PB: No, I haven’t yet. I’d like to get to the point where I could exhibit my photographs.  

BP: Yeah, your photos were beautiful. 

PB: It’s like a whole new learning experience. 

BP: Yeah. Well I think, for me too. I’m trying to just like, wing it with my camera. 

PB: Yeah.  

BP: You’re photos are great, I love them. 

PB: Thanks man. That was just, my camera made for a really great companion last summer. 

BP: Yeah. What kind of camera is it? 

PB: A Canon G10. It seems to work.  

BP: Were you surprised to find out you were a good photographer? 

PB: I was really pleased to get the response I did from you and the few friends I sent them to. 

BP: So it wasn’t just me that thought they were great? 

PB: Nope, there were some other people too.  

BP: Right on! 

PB: I know. big success.  

(laughter) 

No I, I ah, I don’t know, there’s something in me that feels a little bit guilty…or self conscious or something- 

BP: Well for me the problem the problem with photography that makes me feel guilty is that I feel like I don’t know enough technically. 

PB: Yeah. 

BP: You know whereas my friends who are photographers could build a camera from scratch you know, and for me, pressing the shutter at the right time is about all I can do. 

PB: I kind of have a little bit of control over my camera.  

BP: Yeah. 

PB: I know exactly what you’re saying. I know enough about photography technically to know that I don’t know what I’m doing.  

BP: Yeah yeah yeah, exactly. You still smoking? 

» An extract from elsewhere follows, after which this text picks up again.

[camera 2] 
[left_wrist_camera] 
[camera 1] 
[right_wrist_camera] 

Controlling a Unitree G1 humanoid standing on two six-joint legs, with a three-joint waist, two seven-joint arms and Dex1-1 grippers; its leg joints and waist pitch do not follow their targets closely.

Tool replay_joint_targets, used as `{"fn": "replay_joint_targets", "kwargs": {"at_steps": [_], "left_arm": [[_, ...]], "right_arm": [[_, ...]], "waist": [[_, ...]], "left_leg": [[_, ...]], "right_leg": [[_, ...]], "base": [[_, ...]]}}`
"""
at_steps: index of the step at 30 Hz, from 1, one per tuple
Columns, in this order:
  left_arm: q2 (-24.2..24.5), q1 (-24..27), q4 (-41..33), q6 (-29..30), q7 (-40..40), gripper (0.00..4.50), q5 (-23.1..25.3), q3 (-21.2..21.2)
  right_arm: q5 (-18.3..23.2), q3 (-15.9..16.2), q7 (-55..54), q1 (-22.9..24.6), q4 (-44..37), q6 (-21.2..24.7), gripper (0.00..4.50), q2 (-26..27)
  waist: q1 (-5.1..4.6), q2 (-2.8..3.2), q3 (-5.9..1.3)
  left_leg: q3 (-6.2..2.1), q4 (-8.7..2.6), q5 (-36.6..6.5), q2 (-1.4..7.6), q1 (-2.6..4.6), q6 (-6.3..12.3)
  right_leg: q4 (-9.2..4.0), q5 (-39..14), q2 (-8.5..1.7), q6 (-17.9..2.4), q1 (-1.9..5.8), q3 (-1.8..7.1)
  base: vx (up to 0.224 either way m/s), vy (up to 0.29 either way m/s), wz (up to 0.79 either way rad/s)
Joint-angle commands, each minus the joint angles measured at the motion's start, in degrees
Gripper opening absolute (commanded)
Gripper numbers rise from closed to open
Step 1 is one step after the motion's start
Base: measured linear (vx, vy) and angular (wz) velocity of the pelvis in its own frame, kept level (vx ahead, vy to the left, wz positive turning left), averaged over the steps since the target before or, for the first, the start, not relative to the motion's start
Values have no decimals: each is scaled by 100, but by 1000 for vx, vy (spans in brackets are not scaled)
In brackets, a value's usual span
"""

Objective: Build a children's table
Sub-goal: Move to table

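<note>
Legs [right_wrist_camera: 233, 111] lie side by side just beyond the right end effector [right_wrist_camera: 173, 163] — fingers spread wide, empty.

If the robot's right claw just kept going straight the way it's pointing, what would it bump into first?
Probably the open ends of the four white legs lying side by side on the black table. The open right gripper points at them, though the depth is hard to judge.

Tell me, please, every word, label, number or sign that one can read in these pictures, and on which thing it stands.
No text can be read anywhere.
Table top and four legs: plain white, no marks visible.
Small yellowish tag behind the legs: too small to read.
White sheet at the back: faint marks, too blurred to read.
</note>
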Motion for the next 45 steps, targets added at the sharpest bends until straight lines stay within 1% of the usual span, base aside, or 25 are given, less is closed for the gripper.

PB: Yeah, still smoking. Parliaments when I can get them. 

BP: Drinking? 

PB: Drinking kind of off and on. I didn’t drink when I was in L.A. all last year which was really nice. didn’t miss it at all.  

BP: An entire year? 

PB: Uh, it was only three months but if felt like a year. 

(laughter) 

Then, you know off and on with weed but uh, on since I’ve been in Toronto. We’ve named this weed ‘blinding light’, and, 

BP: Yeah.

Paul Butler, Collage Party (Creative Growth)

PB: My friend and I realized it’s been an entire month in this fog of blinding light, so it’s time to put it away again. It was fun though. Lots of laughs. 

BP: Have you been making work the whole time? 

PB: I did the art fair, that Nuit Blanche thing, MOCCA, and then I just, as soon as I had a little bit of a break, my body just shut down and I had to sit on the couch and watch TV for a week. Now I’m working again.  

BP: Yeah. What are you watching? The Wire? Don’t tell me you watch The Wire. 

PB: I don’t, I don’t watch The Wire. I’m not gonna. You know. 

BP: Yeah. 

PB: But I watch Californication. I realized all the protagonists in everything I like, they’re all losers. Beautiful losers 

BP: Well I guess it’s better than being into daytime personalities I guess. 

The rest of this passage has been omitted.